Solo unos pocos podemos vivir estos momentos. Miles, millones de ojos me contemplan. Todos desearían estar en mi pellejo. Pero solamente en este momento. Nadie sabe el camino que hay que andar para llegar a ser el primero. Y cuando se dice como es, no hay quien quiera recorrerlo. La carrera es la punta del iceberg y el entrenamiento, las renuncias y la soledad el bloque de hielo sumergido, que no se ve. Pero que es inmenso”.

Estas palabras reflejaban hace unos treinta años la idea que tenía sobre el binomio esfuerzo y triunfo, y la experiencia ganada con el paso del tiempo no ha hecho más que ratificar mis pensamientos. Y es que tengo por cierto que no es posible el triunfo en cualquier competición, incluida la vida, sin el despliegue de un previo y denodado esfuerzo. Es verdad que en no pocas ocasiones hay esfuerzos que no desembocan en triunfo, pero también lo es que no existen éxitos competitivos por casualidad. Puede haber esfuerzo sin triunfo, pero es casi imposible que haya triunfo sin esfuerzo previo.  
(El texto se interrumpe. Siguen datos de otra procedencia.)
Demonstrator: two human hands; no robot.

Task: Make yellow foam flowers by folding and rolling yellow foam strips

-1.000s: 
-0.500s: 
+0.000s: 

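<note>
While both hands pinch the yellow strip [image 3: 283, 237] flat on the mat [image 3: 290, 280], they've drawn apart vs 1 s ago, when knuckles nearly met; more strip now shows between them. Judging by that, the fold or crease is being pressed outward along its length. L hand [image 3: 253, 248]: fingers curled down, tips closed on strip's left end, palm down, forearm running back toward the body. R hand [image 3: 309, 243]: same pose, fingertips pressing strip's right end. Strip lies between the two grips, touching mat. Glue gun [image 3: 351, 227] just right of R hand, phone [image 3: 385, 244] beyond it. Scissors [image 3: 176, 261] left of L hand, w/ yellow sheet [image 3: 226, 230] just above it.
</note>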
El esfuerzo y el éxito son como las dos caras de Jano. Los espectadores miramos la faz del éxito, la realmente placentera, la que recibe la luz. Y ello porque nos gustaría ponernos en la piel del campeón cuando paladea las mieles del triunfo. Recibir premios, alabanzas y gozar de la fama y notoriedad del campeón no solo son regalos de los dioses que no amargan, sino que se convierten en auténticas sobredosis de vanidad.   

Pero les exhorto humildemente –si es que puedo hacerlo- a que cada vez que vean a alguien que triunfa en una competición miren también la cara que está en la sombra: la del esfuerzo, la del inmenso sacrificio que conlleva el entrenamiento.

En Rafael Nadal hay algo más: el completo dominio de las pasiones que se desatan tanto al ganar como al perder. Porque en cada torneo nos muestra la belleza del que ha adquirido, de verdad, el don del respeto al adversario que muestra con una asombrosa naturalidad tanto cuando gana como cuando pierde.